* _PROBLEM_: Going through the material underneath, give only the number of lines that contain "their".

* _GIVEN INFORMATION_:
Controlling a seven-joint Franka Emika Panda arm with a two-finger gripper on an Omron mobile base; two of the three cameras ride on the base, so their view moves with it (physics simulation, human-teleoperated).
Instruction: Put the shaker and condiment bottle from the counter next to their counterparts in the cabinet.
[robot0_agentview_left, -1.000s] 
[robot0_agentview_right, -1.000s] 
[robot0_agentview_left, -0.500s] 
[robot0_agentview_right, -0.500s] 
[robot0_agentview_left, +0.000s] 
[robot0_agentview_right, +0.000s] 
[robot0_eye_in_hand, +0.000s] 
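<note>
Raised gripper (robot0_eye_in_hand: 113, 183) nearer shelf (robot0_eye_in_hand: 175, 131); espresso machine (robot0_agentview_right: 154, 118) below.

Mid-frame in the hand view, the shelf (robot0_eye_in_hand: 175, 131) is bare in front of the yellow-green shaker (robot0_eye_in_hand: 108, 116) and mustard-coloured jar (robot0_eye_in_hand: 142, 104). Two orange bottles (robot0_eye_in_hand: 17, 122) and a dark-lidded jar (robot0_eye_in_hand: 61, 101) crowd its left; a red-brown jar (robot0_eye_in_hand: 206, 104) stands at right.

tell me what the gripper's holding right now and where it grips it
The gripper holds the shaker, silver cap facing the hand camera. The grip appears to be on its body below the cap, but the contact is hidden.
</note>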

* _WORKED SOLUTION_: 2